Polityka klimatyczna
HEAL: Można zmniejszyć szkodliwy wpływ zanieczyszczeń z węgla
2016-10-11Efektywna kontrola emisji zanieczyszczeń z energetyki węglowej mogłaby każdego roku oszczędzić życie tysiącom osób umierającym przedwcześnie w całej Europie, a w Polsce ambitne przepisy dotyczące emisji z elektrowni mogłyby zminimalizować liczbę związanych z nimi przedwczesnych zgonów aż o 93%.
Takie wnioski płyną z najnowszego raportu „Rozwiewając ciemną chmurę Europy: Jak odchodzenie od węgla ratuje życie” (ang. "Lifting Europe’s Dark Cloud: How cutting coal saves lives"), opublikowanego dzisiaj przez organizacje pozarządowe Health and Environment Alliance (HEAL), European Environmental Bureau (EEB), Climate Action Network Europe (CAN), WWF oraz Sandbag.
Raport jest kontynuacją zaprezentowanego w lipcu "Europe’s Dark Cloud: How coal-burning countries are making their neighbours sick" (pol. "Ciemna chmura Europy: Jak kraje spalające węgiel sprawiają, że ich sąsiedzi chorują”), w którym po raz pierwszy przeanalizowano skutki zdrowotne transgranicznych zanieczyszczeń powietrza - czyli tych, które emitowane są m.in. z elektrowni węglowych i mogą być transportowane nawet poza granice poszczególnych państw. Poprzedni raport mówił o 22 900 przedwczesnych zgonach oraz licznych skutkach zdrowotnych, za które w Europie odpowiedzialne jest spalanie węgla w elektrowniach.
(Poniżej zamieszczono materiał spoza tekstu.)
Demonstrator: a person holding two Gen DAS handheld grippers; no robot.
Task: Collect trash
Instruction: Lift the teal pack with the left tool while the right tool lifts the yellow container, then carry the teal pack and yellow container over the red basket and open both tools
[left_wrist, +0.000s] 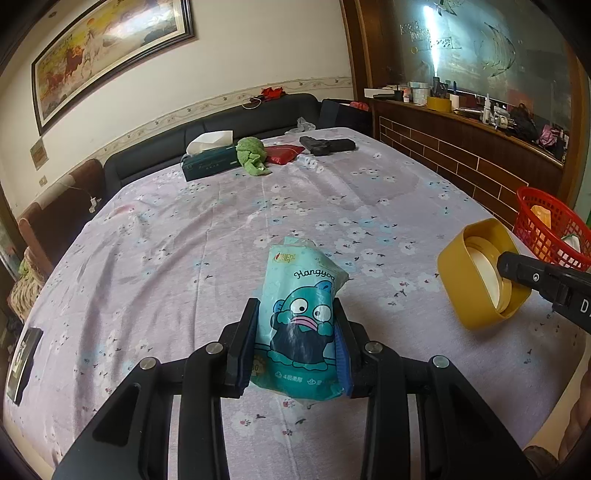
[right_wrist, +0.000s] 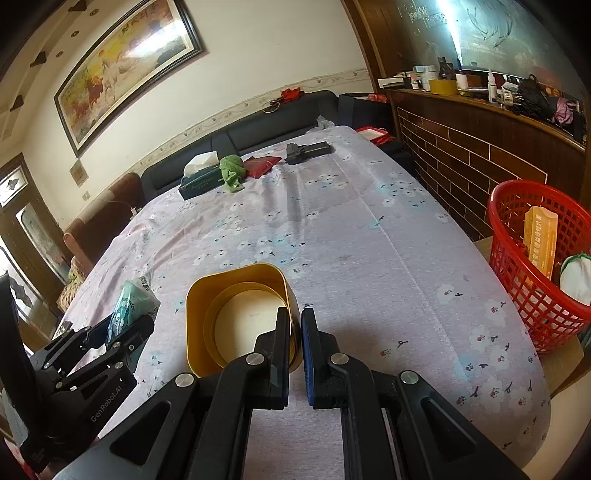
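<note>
So right now both hands are loaded. The left hand-held gripper is pinching a teal tissue pack, the soft plastic-wrapped kind with a cartoon fish face on it. The pads squeeze its lower half from both sides and the top sticks out forward past the fingertips, above the flowered purple cloth on the surface. My guess is it weighs next to nothing and just squishes, so you can grab it anywhere across the middle. The film wrapper looks a bit slick though, so a grip on the thin crinkled end would probably slide off.

The right hand-held gripper is nearly pressed together, with the thin side wall of a yellow tub between the jaws. One finger is inside, the other outside. The tub is tipped so its open mouth faces the camera, and there's a pale round insert or lid sitting in it. Looks like stiff light plastic or tin. The rim wall is really the only spot a narrow jaw can bite, and I'd expect it to swing on that pinch if you move fast.

The red mesh basket is off the right edge of the surface, well apart from both grippers, with a yellow box and something white already in it.
</note>
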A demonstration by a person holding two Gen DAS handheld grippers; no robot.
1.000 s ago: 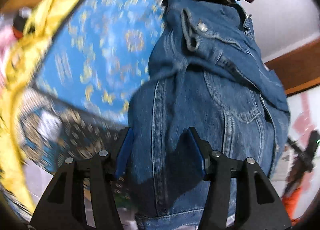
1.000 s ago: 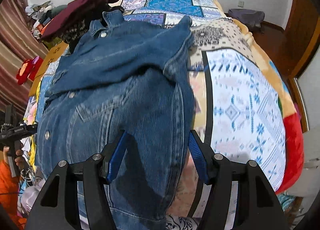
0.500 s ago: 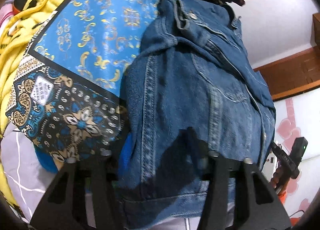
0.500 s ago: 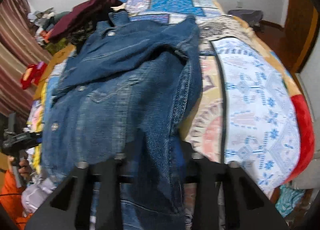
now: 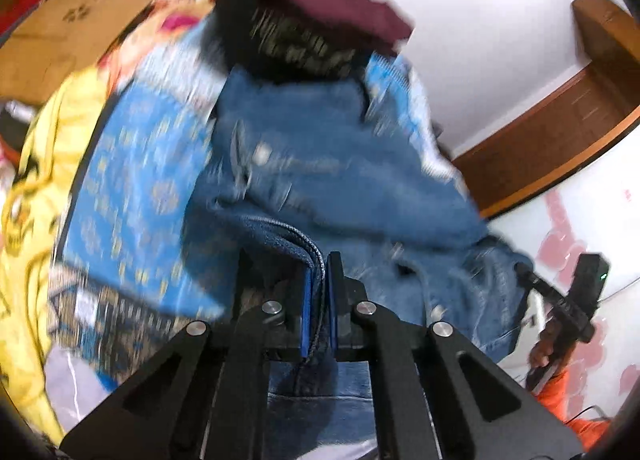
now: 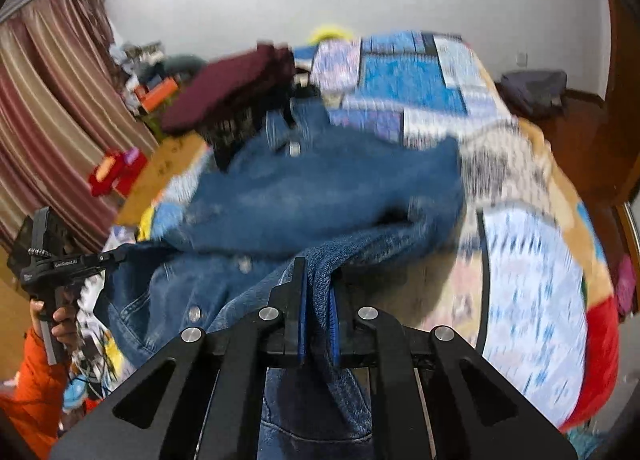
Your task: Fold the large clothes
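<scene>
Jacket (image 5: 320,180) hem inside left gripper (image 5: 319,272)

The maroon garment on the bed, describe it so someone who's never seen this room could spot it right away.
Start at the bed with the patchwork quilt. At its far end, beyond the denim jacket, lies a small heap of clothes. The maroon garment tops that heap, over a black patterned piece; it is the only plain dark red cloth there.
</scene>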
Opublikowany dziś dokument informuje, co można zrobić, by zdecydowanej większości tych zgonów zapobiec.
Polska jest jednym z najbardziej zanieczyszczonych pod względem jakości powietrza krajów Unii Europejskiej. Przyczyniają się do tego emisje z domowych pieców i kotłów, transportu i energetyki węglowej. Lecz o ile walka z niską emisją przybiera na sile, o tyle wprowadzanie przepisów dotyczących redukcji emisji z energetyki węglowej wciąż pozostawia wiele do życzenia. A energetyka węglowa także nas truje, powodując przedwczesne zgony, liczne schorzenia oraz generując bardzo wysokie koszty zdrowotne – mówi Weronika Piestrzyńska z organizacji HEAL Polska.
Już pod koniec bieżącego roku Unia Europejska wraz z krajami członkowskimi będzie miała możliwość przyjęcia nowych przepisów dotyczących emisji, tzw. poprawionych standardów emisyjnych (ang. revised LCP BREF). Przyjęcie ambitnych limitów i ich efektywna implementacja oznaczać będzie ogromny postęp w kwestii redukcji emisji z elektrowni i – w konsekwencji - poprawy zdrowia publicznego w całej Europie.
Co ważne, ponad połowa europejskich instalacji pracuje w oparciu o przyznane im tzw. derogacje, czyli odstępstwa od bieżących przepisów. Dodatkowo, sam proces rewizji został już opóźniony o dwa lata, co przyczynia się do podtrzymywania wysokich poziomów emisji, kolejnych przedwczesnych zgonów i chorób mieszkańców Europy. W Polsce na nieco ponad 40 funkcjonujących elektrowni, aż 36 podlega derogacjom, czyli nie musi spełniać norm emisyjnych wskazanych w unijnej dyrektywie, wciąż trując powietrze zdecydowanie powyżej przyjętych norm. Dlatego szczególnie istotne jest jak najszybsze przyjęcie dyskutowanych przepisów.
– Ze względu na zdrowie ludzi nie możemy pozwolić sobie na dalsze opóźnianie wprowadzenia nowych standardów emisyjnych (BREFów). Musimy inwestować w odnawialne źródła energii i efektywność energetyczną, a na istniejące elektrownie węglowe nakładać restrykcyjne limity emisyjne, dzięki którym ich szkodliwe oddziaływanie na ludzi, zdrowie i środowisko będzie mniejsze – mówi Joanna Flisowska z CAN Europe.
Wprowadzenie ambitnych limitów emisyjnych, wraz z zastosowaniem najlepszych dostępnych technologii (tzw. Best Available Techniques, BAT), może zmniejszyć liczbę przedwczesnych zgonów powodowanych przez spalanie węgla w elektrowniach całej Europy z 22 900 do 2 600, a w Polsce, której energetyka oparta jest wciąż w zdecydowanej mierze na spalaniu węgla, z 5 800 nawet do 430.
- Nie ma wątpliwości co do ogromnych kosztów zdrowotnych i środowiskowych wynikających z zanieczyszczeń powietrza powstających przy spalaniu węgla. Dalsze opóźnianie wprowadzenia ostrzejszych ograniczeń emisji lub szukanie odstępstw od proponowanych norm to zgoda na tysiące dodatkowych zachorowań i przedwczesnych zgonów w Europie – podsumowuje dr hab. Michał Krzyżanowski, epidemiolog, były pracownik Światowej Organizacji Zdrowia, profesor wizytujący w King‘s College London.